Padoan toglie i superticket per riagganciare i bersaniani

Il ministro promette 600 milioni alla sanità e sulle tasse annuncia un giro di vite contro l'evasione

Padoan toglie i superticket per riagganciare i bersaniani

«Il sistema sanitario è l'ambito in cui andranno valutate misure di miglioramento e efficientamento». Il ministro dell'Economia Pier Carlo Padoan, intervenendo ieri in aula al Senato durante l'esame della nota di aggiornamento al Def, ha dato il proprio personale contributo all'opera di ricucitura con i riottosi bersaniani proponendo una misura di spesa che possa accontentare in qualche modo Mdp.

È chiaro che la polemica politica attuale prescinde dal merito tecnico e, soprattutto, dall'attenzione al bilancio dello Stato, ma è altrettanto chiaro che il titolare del Tesoro ha messo sul piatto circa 600 milioni di euro.

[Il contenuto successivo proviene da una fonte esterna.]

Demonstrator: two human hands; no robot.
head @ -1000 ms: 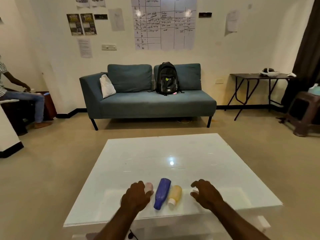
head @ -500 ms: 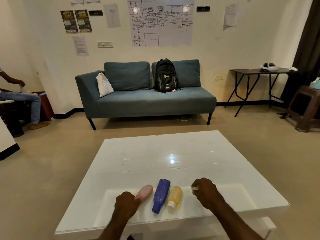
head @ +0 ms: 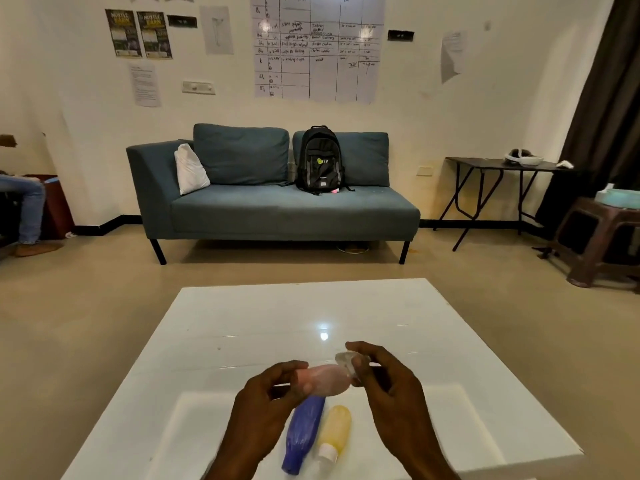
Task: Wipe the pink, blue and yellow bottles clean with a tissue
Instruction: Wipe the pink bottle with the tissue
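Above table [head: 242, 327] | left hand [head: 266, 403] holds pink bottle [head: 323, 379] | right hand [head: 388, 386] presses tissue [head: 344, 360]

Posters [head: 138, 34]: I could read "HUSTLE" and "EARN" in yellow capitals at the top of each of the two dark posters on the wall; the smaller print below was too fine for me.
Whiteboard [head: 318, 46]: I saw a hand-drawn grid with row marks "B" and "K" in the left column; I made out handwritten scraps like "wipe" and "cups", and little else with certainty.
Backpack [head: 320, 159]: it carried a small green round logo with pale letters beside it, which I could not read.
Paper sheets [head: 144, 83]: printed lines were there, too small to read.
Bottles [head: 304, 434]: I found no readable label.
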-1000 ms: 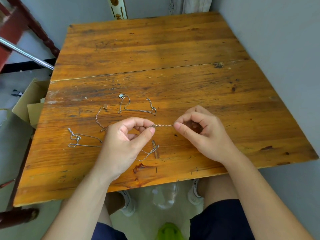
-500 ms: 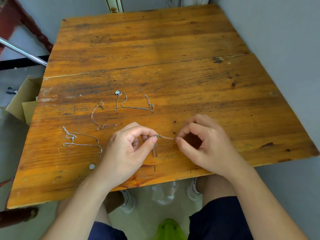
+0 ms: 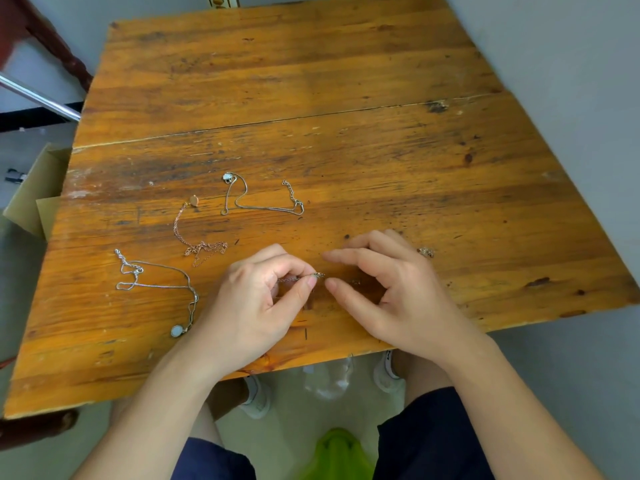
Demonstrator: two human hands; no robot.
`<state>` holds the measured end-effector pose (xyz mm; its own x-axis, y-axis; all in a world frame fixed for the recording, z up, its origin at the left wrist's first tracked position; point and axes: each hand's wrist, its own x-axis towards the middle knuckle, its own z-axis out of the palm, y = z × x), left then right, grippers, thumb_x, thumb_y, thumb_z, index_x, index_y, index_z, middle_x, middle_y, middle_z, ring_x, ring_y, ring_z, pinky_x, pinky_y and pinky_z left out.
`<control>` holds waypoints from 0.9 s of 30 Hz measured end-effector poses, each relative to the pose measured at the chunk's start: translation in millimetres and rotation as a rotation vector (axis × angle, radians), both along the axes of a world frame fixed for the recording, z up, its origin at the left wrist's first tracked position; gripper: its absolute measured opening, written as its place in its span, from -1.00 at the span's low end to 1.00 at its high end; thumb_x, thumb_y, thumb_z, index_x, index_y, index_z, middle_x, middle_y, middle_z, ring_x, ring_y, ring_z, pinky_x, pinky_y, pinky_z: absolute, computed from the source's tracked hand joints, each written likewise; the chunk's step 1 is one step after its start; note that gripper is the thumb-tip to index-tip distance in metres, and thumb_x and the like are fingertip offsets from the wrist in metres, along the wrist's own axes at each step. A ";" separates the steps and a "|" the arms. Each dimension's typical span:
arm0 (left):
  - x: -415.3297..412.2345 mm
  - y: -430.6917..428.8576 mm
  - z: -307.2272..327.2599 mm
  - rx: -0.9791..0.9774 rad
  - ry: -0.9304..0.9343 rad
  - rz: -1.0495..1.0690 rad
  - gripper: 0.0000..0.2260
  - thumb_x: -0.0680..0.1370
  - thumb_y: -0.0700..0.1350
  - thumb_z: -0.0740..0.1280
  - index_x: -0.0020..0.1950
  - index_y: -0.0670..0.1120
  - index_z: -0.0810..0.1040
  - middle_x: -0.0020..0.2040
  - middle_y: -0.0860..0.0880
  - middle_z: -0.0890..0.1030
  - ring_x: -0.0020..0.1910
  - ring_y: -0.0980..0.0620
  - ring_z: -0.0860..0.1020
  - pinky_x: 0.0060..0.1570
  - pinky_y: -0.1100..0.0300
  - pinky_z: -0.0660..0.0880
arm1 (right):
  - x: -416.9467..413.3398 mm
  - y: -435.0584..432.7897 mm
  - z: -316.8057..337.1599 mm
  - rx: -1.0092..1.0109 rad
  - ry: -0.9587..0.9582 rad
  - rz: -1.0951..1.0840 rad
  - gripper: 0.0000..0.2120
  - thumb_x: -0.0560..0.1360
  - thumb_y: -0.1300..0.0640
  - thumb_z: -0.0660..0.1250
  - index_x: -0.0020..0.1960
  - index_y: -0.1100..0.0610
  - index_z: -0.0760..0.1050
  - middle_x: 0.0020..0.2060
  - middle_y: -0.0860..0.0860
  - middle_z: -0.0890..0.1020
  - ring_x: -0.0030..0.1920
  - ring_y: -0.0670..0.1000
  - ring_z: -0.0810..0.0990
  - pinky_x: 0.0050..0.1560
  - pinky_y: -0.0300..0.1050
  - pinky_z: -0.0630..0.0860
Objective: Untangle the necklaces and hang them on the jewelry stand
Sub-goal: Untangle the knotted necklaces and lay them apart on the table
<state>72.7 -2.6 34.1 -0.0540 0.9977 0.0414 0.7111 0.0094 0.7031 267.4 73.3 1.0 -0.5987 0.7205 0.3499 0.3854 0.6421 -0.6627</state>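
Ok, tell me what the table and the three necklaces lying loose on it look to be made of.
Table: wood, orange-brown glossy varnish, visible grain, scuffed and worn. Far necklace: silvery metal chain, likely, with a pale pendant. Middle necklace: fine rose-gold or copper-toned chain and disc. Near-left necklace: silvery chain, its pale oval pendant perhaps stone or glass; too small to tell.

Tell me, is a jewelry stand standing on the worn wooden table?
No, the worn wooden table carries only loose necklaces, such as the rose-gold chain necklace, and no stand.
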 end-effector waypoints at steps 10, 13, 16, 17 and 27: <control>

L'abolizione del superticket su analisi ed esami cui fa riferimento la risoluzione di maggioranza, infatti, costa circa questa cifra anche se ogni anno vi sono destinati a bilancio 850 milioni di euro (la spesa finale è inferiore perché alcuni, vista la minima differenza di prezzo si rivolgono alla sanità privata). Ed è soprattutto indicativa di come, in una manovra da 19,6 miliardi di cui 15,7 miliardi sono destinati alla sterilizzazione elle clausole di salvaguardia sull'Iva, il ministro dell'Economia si sia conservato un margine di discrezionalità «politica» per agevolare il passaggio alle Camere. Non basterà a evitare il solito assalto alla diligenza visto gli appetiti delle formazioni di maggioranza che pretendono qualcosa di spendibile durante la campagna elettorale. Ma tant'è.

Basti pensare che la lista della spesa della risoluzione di maggioranza, oltre al superticket, comprende «un incremento delle risorse in conto capitale per gli investimenti in sanità», la proroga della riduzione della cedolare secca al 10% sugli affitti abitativi con possibile estensione anche alle locazioni non residenziali, «politiche di sostegno alle famiglie». È chiaro che il «tesoretto» che Padoan s'è tenuto da parte e che si dice ammonti a circa un miliardo di euro non sarà sufficiente. Ecco perché la stessa risoluzione strizza l'occhio a «misure che accrescano la fedeltà fiscale e comprimano i margini di evasione ed elusione», ovvero all'inasprimento del Grande fratello fiscale su cui al momento poggiano 5,1 miliardi di maggiori entrate.

Confedilizia ha espresso soddisfazione per l'attenzione al mondo della proprietà immobiliare ricordando che l'evasione tributaria è diminuita del 42% dall'introduzione della cedolare secca e che tra il 2010 ed il 2015 il tax gap (cioè l'ammontare evaso) è passato da 2,3 a 1,3 miliardi di euro. Ma per un'associazione che coglie segnali positivi di sensibilità ve ne sono altre il cui giudizio resta sospeso. Trattasi di Confindustria il cui presidente Vincenzo Boccia ha sottolineato la propria preoccupazione «per una deriva verso una politica solo di domanda e non di potenziamento della competitività delle imprese». I soli 338 milioni ufficialmente destinati al taglio del cuneo (il capitolo imprese assorbe circa 600 milioni di maggiori spese) non rappresentano un valore entusiasmante, ma il clima pre-elettorale sconsiglia a tutti fughe in avanti e rotture improvvise.

Anche Rete Imprese Italia, guidata dal dg di Confcommercio Francesco Rivolta, ha incontrato il viceministro dell'economia, Enrico Morando. Il mancato aumento dell'Iva, per ora, è l'unico dato positivo. Per il resto si vedrà.